A user might ask, “What is the maternity leave allowance?”. The chatbot responds automatically using knowledge in the company employee handbook or from FAQs added to the platform.
This type of chatbot learns from all the conversations it has had to improve accuracy and understanding over time. Using natural, everyday language in their responses creates the illusion that chatbots are simple creatures, but that could not be more wrong.
The complicated algorithms, analytics, optimisations, APIs, routing, UX and everything else behind the scenes directly result from the hard work of thousands of individuals involved in computer programming for the last 50 years.
The best chatbots use both. Soprano, powered by Ubisend, uses machine learning to answer questions in real-time and structured flow to guide people to organised conversations.
The future potential of conversational AI
Conversations are indeed nothing new. Humans have been having conversations for thousands of years. But how are chatbots reshaping the future of business conversations?
Customers’ needs and expectations change all the time. Before the pandemic, people used to go shopping and ask questions to the salespeople at the store. While many people prefer to continue doing it in that way, others prefer now to shop online and receive the product in their homes.
Conversational AI is there to interact with those clients who prefer to search, purchase, and interact online. Instead of talking to a human, they’ll speak to a machine.
People accept and prefer conversational AI for three main reasons.
- It’s on the channels they are already using. They don’t need to learn something new or download any app. Consumers are happy to use this technology because they are already using it, and it’s familiar to them.
- It’s effective. People can purchase, receive information, or solve a problem in a few minutes.

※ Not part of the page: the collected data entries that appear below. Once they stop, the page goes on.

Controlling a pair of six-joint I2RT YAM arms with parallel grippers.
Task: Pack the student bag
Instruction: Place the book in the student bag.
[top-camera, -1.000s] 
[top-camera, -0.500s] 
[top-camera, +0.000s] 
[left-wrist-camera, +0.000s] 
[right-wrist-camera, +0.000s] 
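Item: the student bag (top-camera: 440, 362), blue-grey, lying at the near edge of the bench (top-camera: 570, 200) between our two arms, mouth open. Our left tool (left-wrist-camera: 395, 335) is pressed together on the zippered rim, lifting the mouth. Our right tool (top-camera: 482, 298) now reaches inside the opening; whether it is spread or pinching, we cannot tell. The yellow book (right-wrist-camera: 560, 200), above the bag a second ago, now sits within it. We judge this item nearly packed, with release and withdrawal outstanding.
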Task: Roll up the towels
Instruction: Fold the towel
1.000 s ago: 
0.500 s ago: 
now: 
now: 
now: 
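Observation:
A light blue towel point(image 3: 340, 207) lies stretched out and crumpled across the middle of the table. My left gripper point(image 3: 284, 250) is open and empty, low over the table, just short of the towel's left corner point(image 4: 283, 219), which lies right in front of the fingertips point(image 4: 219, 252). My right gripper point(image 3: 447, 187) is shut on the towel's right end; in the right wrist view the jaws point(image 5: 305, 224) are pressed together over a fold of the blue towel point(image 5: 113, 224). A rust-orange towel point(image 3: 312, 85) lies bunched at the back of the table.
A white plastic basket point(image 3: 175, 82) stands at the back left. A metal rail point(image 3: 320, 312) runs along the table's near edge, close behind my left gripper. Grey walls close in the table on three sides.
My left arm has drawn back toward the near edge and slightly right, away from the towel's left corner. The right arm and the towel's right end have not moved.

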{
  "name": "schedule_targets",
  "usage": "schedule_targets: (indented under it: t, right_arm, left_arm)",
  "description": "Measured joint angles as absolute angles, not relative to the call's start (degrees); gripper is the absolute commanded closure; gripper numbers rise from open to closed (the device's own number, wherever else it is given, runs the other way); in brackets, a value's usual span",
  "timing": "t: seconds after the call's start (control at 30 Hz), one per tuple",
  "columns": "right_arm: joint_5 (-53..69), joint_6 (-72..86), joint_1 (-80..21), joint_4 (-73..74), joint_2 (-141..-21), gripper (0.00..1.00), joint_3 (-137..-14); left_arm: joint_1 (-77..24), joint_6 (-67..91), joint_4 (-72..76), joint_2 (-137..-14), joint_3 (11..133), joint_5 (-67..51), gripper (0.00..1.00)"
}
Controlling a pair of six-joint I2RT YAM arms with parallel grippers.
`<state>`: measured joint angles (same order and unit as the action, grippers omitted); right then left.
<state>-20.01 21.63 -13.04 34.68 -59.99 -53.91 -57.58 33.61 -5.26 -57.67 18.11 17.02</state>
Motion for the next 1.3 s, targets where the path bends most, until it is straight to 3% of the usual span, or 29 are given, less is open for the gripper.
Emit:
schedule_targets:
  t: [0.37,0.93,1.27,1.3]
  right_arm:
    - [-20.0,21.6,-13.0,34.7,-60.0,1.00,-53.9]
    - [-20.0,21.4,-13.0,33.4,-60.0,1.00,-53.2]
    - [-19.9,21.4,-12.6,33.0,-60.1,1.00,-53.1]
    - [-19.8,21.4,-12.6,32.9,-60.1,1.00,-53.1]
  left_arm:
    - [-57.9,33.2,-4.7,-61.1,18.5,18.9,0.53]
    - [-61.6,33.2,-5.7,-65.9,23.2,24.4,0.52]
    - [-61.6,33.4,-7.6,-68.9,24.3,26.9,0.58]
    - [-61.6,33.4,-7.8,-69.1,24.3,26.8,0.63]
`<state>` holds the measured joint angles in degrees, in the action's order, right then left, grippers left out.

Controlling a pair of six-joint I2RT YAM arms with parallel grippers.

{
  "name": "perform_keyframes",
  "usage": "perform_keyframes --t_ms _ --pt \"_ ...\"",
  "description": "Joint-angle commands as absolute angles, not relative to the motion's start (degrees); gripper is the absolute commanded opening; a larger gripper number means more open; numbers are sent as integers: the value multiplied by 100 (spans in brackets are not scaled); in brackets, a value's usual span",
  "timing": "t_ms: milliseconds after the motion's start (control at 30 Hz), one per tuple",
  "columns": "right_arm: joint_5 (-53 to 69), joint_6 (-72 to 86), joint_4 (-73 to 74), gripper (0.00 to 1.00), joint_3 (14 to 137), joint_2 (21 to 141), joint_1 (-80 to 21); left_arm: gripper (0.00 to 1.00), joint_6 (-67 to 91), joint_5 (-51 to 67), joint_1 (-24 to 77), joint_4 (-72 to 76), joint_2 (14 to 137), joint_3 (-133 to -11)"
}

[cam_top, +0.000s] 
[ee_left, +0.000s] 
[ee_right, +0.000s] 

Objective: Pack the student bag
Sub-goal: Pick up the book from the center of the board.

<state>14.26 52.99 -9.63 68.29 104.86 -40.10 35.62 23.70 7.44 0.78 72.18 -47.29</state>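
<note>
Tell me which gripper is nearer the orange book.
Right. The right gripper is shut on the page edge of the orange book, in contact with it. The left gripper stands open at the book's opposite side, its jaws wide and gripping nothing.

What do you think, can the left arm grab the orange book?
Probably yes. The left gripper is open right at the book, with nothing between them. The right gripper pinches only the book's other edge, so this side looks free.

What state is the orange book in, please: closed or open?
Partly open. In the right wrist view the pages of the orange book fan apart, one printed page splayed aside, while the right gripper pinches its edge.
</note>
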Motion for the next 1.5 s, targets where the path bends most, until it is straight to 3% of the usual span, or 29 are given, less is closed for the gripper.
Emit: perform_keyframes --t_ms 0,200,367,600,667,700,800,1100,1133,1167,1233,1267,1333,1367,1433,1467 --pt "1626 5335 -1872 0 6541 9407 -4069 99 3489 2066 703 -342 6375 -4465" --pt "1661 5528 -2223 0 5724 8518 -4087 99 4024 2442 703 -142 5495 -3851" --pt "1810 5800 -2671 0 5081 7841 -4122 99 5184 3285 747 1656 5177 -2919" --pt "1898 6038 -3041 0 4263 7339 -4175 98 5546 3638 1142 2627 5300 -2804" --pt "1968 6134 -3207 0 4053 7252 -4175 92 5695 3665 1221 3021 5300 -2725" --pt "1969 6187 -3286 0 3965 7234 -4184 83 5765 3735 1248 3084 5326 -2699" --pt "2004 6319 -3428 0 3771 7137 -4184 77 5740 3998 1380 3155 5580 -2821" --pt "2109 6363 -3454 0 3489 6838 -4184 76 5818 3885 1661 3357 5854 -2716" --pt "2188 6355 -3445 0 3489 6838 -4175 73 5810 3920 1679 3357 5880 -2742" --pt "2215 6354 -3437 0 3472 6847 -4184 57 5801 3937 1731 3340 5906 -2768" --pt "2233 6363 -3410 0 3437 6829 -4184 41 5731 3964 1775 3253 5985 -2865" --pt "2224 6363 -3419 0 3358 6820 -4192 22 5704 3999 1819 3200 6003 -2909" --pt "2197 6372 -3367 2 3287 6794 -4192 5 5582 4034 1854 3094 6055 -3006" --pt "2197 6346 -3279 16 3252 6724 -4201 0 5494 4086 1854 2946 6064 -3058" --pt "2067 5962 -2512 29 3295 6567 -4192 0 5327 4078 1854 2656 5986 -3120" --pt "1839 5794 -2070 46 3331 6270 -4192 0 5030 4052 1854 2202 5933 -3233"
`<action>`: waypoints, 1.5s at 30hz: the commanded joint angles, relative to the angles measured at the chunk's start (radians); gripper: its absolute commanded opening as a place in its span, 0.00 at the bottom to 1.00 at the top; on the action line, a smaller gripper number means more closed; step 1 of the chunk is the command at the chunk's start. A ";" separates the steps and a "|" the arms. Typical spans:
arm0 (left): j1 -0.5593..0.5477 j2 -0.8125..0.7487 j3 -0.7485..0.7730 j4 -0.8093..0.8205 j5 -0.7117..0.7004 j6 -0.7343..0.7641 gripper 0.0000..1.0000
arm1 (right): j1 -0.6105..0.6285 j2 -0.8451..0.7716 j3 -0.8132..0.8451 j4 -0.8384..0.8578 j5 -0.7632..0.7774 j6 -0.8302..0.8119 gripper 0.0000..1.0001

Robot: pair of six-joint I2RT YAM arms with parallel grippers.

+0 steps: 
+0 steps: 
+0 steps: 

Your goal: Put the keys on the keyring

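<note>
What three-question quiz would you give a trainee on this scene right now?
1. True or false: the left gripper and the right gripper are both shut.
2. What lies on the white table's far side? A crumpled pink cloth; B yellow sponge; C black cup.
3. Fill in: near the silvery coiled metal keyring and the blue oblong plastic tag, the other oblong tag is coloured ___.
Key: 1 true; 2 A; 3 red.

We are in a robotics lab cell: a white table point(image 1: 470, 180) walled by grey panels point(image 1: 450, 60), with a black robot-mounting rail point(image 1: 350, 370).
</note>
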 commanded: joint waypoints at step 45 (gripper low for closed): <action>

- A conversational approach removes barriers. In shopping, for example, people still need some elements to make a purchase, like a computer or mobile phone. However, it’s much simpler for them when someone (or something) says: “Hi, how can I help you?”.
While it can be new for most businesses, conversational AI brings to the table something all humans have been doing for decades: having natural conversations.
Now it’s the perfect moment to start implementing it. Why? Because three elements are perfectly aligned:
- Technology can meet requirements.
- People accept the fact they can get help through this method.
- The rapid rise in messaging platforms on a global scale.